This was posted on the Premier section. I think an additional post here is warranted.
When running multiple threads with IVF either by way of OpenMP or optimizations while on a system with a Hyperthreading capable processor an application suffers a significant performance hit if the placement of the stack pointer causes excessive numbers of cache conflicts. When using C/C++ a workable hack remedy is to use alloca to consume some stack space in an effort to reduce the cache conflicts. Unfortunately alloca is not available to FORTRAN users. Attempts in FORTRAN to distribute the stacks add unnecessary code. It is my observation that the stack alignment could be made part of the OpenMP implementation.
The determination of when in or when out of Hyperthreading and how best to align the stack is best made from within the code that spawns the threads. Performing this in application code is difficult and targets an application to a platform.
Further complicate this by the internal design of the cache system. Determining the optimal actions is best suited as part of the startup code and then integrated into the thread management code of OpenMP.

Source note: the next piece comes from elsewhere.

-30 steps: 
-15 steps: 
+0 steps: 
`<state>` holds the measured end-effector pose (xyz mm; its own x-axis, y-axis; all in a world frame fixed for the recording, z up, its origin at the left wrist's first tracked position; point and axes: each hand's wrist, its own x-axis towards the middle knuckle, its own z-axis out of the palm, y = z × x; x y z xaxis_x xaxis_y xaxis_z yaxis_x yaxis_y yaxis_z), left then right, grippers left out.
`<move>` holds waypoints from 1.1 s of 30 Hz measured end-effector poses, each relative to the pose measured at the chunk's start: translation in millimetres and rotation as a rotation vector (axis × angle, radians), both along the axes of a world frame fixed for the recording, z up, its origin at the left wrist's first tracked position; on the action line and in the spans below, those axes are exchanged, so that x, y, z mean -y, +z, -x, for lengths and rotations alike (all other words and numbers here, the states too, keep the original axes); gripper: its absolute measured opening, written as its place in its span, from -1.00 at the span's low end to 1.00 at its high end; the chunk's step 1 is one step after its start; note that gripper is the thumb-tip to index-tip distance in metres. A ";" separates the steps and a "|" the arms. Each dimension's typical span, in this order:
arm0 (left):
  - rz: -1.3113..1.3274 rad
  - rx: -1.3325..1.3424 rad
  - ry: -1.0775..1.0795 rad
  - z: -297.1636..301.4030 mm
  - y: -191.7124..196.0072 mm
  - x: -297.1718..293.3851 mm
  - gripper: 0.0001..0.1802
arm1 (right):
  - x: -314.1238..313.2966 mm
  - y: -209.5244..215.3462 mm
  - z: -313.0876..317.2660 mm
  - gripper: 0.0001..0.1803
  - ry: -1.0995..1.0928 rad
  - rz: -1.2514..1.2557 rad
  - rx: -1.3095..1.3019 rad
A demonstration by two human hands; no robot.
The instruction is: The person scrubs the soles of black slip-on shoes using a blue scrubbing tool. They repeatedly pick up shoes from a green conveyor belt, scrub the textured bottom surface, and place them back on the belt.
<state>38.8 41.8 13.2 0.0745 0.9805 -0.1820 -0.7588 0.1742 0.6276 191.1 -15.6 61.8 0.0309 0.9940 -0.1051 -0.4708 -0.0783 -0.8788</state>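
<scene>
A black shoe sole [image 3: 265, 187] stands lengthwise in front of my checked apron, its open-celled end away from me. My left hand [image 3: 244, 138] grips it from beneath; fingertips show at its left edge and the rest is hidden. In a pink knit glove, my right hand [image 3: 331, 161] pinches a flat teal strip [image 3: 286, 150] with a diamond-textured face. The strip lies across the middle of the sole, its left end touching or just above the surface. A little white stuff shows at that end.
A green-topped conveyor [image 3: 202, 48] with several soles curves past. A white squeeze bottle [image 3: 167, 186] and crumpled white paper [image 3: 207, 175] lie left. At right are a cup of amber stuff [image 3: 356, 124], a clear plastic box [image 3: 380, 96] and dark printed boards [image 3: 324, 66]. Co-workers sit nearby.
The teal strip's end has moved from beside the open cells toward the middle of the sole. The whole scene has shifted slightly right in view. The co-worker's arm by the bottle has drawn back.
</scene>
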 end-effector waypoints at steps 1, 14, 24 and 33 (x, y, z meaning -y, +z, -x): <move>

When looking at the preamble code of subroutines one of the current optimization techniques is to align esp to a paragraph boundary prior to allocating stack space for local variables. When running under OpenMP and on a Hyperthreading processor a few instructions added to this esp alignment code is all that is necessary to assure optimal stack alignment.
The dual core processors have the cache aliasing boundary moved out to where even the Windows threads default supposedly doesn't create a problem, up to 4 threads. As you say, Intel OpenMP adjusts stack bases automatically so that stack placement is not a problem, even on early Xeon models, and it really is not practical if the library doesn't take care of this. I think you'll find general agreement that the application can't be expected to detect the platform details and manage stack placement in the case where 8 or more threads are requested of it. So, it's difficult for me to understand if you are advocating a change in attitude, a change in OpenMP implementations, or abandoning all current multi-threading systems.
I am suggestiing that the OpenMP implimentation be sensitive to the platform it is running on to the extent that if stack alignment makes a difference then it should also have a means (e.g. environment or compile time option) to enable stack alignment when necessary.
Note, a Dual Core with Hyperthreading e.g. 840 Extream will have potential stack problems when running 4 threads. i.e. if you have an application that runs slower with 2 threads on a single core HT processor than with a single thread on that same processor then it would be expected to run slower with 4 threads on a Dual Core HT processor than with 2 threads when HT is disabled or bypassed.
Well, I suppose that if you find Intel OpenMP provoking 4M aliasing by accidental non-optimum stack placement, you are welcome to file a premier.intel.com issue with a reproducer demonstrating it.
Your last statement is probably 95% true. Most of the problems which would prevent HT from gaining performance when running a single core package would become worse on a dual core package. An exception: disabling HT on the single core processor doubles the size of ITLB available to a single thread.